Agnifilo later moved for a mistrial again following the dismissal of one of the jurors, who was reported to the judge by another juror for making statements indicating he had prematurely deliberated, violating the court’s rules that jurors not discuss the case with anyone, including each other, before the official start of deliberations. Caproni denied Agnifilo’s request. 

“The legal issues raised during the trial, including the government’s unusually broad interpretation of the trafficking statute and several evidentiary and witness-defense rulings, will continue to be addressed through the normal appellate process,” Engelmayer said in the statement. “For now, the focus for the defense team is on the next procedural steps in the case and ensuring that the appellate record fully reflects the serious legal questions that were raised throughout the trial.”

Civil lawsuits

The Alexanders are also facing dozens of civil lawsuits filed in New York, Miami and Aspen by women who alleged they were drugged and/or raped by one or more of the brothers. Two of those women, Brooklyn art gallerist Lindsey Acree and Maylen Gehret, who accused Alon of raping her when she was 17 years old, testified during their criminal trial. 
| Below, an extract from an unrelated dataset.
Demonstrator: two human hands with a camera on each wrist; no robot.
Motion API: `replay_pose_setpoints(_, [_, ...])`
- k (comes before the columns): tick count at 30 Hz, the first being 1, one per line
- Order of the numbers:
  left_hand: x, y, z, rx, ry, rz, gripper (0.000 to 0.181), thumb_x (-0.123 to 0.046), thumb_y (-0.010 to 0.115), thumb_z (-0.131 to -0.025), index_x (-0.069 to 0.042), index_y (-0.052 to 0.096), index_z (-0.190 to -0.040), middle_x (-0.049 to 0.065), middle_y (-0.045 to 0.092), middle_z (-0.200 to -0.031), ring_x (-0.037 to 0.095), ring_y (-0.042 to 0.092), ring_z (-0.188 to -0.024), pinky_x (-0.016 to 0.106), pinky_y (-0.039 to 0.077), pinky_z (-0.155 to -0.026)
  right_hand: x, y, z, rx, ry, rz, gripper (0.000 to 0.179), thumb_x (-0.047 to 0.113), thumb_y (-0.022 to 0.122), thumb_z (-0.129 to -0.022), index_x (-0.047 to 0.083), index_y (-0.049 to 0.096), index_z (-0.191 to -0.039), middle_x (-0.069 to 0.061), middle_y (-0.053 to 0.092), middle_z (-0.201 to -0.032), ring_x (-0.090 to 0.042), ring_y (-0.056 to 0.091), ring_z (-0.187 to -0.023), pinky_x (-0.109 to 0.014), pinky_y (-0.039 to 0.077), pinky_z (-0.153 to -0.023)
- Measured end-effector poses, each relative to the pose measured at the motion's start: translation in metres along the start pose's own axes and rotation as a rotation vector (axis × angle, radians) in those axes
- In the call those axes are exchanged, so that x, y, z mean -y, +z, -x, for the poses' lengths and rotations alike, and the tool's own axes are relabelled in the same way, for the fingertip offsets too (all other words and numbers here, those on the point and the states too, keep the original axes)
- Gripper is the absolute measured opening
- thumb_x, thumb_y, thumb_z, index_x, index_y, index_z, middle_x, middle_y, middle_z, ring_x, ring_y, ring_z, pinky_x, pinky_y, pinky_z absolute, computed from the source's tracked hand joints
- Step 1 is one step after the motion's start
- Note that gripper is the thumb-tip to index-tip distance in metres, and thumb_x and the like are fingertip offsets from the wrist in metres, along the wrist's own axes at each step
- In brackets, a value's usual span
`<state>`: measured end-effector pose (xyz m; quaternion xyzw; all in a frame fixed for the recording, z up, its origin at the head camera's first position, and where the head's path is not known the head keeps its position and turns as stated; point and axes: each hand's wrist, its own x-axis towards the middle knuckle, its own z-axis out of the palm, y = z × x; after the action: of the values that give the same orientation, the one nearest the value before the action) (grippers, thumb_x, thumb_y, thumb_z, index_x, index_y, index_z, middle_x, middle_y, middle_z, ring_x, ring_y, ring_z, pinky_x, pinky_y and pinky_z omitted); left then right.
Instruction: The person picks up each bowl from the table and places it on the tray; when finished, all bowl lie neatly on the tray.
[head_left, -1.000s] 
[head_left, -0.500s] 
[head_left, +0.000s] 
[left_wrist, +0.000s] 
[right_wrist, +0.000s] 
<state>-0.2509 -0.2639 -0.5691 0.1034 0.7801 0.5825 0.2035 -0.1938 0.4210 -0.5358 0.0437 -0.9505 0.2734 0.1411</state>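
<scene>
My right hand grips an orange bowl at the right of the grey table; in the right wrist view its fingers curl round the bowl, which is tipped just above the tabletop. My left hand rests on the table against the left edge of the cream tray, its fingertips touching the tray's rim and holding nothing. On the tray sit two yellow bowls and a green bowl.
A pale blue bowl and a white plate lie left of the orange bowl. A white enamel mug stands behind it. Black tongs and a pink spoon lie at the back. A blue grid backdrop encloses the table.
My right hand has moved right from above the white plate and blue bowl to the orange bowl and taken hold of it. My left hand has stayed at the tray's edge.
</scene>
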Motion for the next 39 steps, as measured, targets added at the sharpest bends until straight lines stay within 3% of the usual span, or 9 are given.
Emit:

Kate Whiteman and Rebecca Mandel were the first to come forward with rape allegations against Oren and Alon when they sued the twins in 2024. Other women followed suit, including Angelica Parker, who was the first to accuse Tal of rape when she filed a lawsuit against him that June, days after The Real Deal first reported on Mandel and Whiteman’s complaints. Whiteman died last year near Sydney, Australia. 

Parker’s lawsuit was later dismissed over statute of limitations issues, along with at least seven others filed against the brothers. 

During the trial, two more women sued one or more of the brothers, including Tiffany Rodriguez, whose Florida complaint accused Oren and Alon of perpetrating a sex trafficking scheme with the help of a Miami club, their parents, Oren’s former brokerage, Douglas Elliman, among others. 

Tracy Tutor, a “Million Dollar Listing Los Angeles” star and former Elliman broker, also sued Oren, alleging he drugged her while at an Elliman event in New York in 2014. In her complaint, Tutor claims she “blacked out” after consuming a drink Oren gave her and was later found with him in the men’s bathroom by another Elliman employee. The next morning, Tutor says, she woke up “naked and alone” in an unfamiliar hotel room. 

Oren, through his attorney Jason Goldman, denied the allegations in Tutor’s lawsuit. All three brothers have repeatedly denied allegations and pleaded not guilty to the charges. Their attorneys maintain their clients are innocent. 

“The brothers will defend themselves on the civil matters with the same vigor and energy as the federal appeal,” Goldman said in a statement. 

Torgan said he’s focused on making the women he represents “whole as best we can.”

“While punishment and protection of society is important, that does nothing by way of compensating these women for what they have lost in human terms,” said Torgan. “And we pursue these cases in honor of [Whiteman] who — at great personal expense — brought the very first case.”